Activity → A verbatim copy of the listing is the expected output.

Collected data →
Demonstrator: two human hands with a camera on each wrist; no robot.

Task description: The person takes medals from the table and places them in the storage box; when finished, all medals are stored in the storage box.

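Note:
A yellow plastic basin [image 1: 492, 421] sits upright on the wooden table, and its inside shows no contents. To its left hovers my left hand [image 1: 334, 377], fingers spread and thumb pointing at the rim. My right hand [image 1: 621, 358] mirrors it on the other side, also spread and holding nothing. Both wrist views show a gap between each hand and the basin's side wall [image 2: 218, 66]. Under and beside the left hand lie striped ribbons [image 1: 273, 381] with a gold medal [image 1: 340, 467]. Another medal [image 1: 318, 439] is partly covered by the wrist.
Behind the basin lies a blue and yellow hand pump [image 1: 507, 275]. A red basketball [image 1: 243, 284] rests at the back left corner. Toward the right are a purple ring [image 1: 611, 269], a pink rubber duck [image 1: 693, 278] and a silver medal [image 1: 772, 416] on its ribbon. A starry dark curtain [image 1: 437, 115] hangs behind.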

Output of the exercise →
Demonstrator: two human hands with a camera on each wrist; no robot.

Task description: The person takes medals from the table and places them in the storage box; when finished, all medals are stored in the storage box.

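Note:
A yellow plastic basin [image 1: 492, 421] sits upright on the wooden table, and its inside shows no contents. To its left hovers my left hand [image 1: 334, 377], fingers spread and thumb pointing at the rim. My right hand [image 1: 621, 358] mirrors it on the other side, also spread and holding nothing. Both wrist views show a gap between each hand and the basin's side wall [image 2: 218, 66]. Under and beside the left hand lie striped ribbons [image 1: 273, 381] with a gold medal [image 1: 340, 467]. Another medal [image 1: 318, 439] is partly covered by the wrist.
Behind the basin lies a blue and yellow hand pump [image 1: 507, 275]. A red basketball [image 1: 243, 284] rests at the back left corner. Toward the right are a purple ring [image 1: 611, 269], a pink rubber duck [image 1: 693, 278] and a silver medal [image 1: 772, 416] on its ribbon. A starry dark curtain [image 1: 437, 115] hangs behind.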

What came before makes up the full response.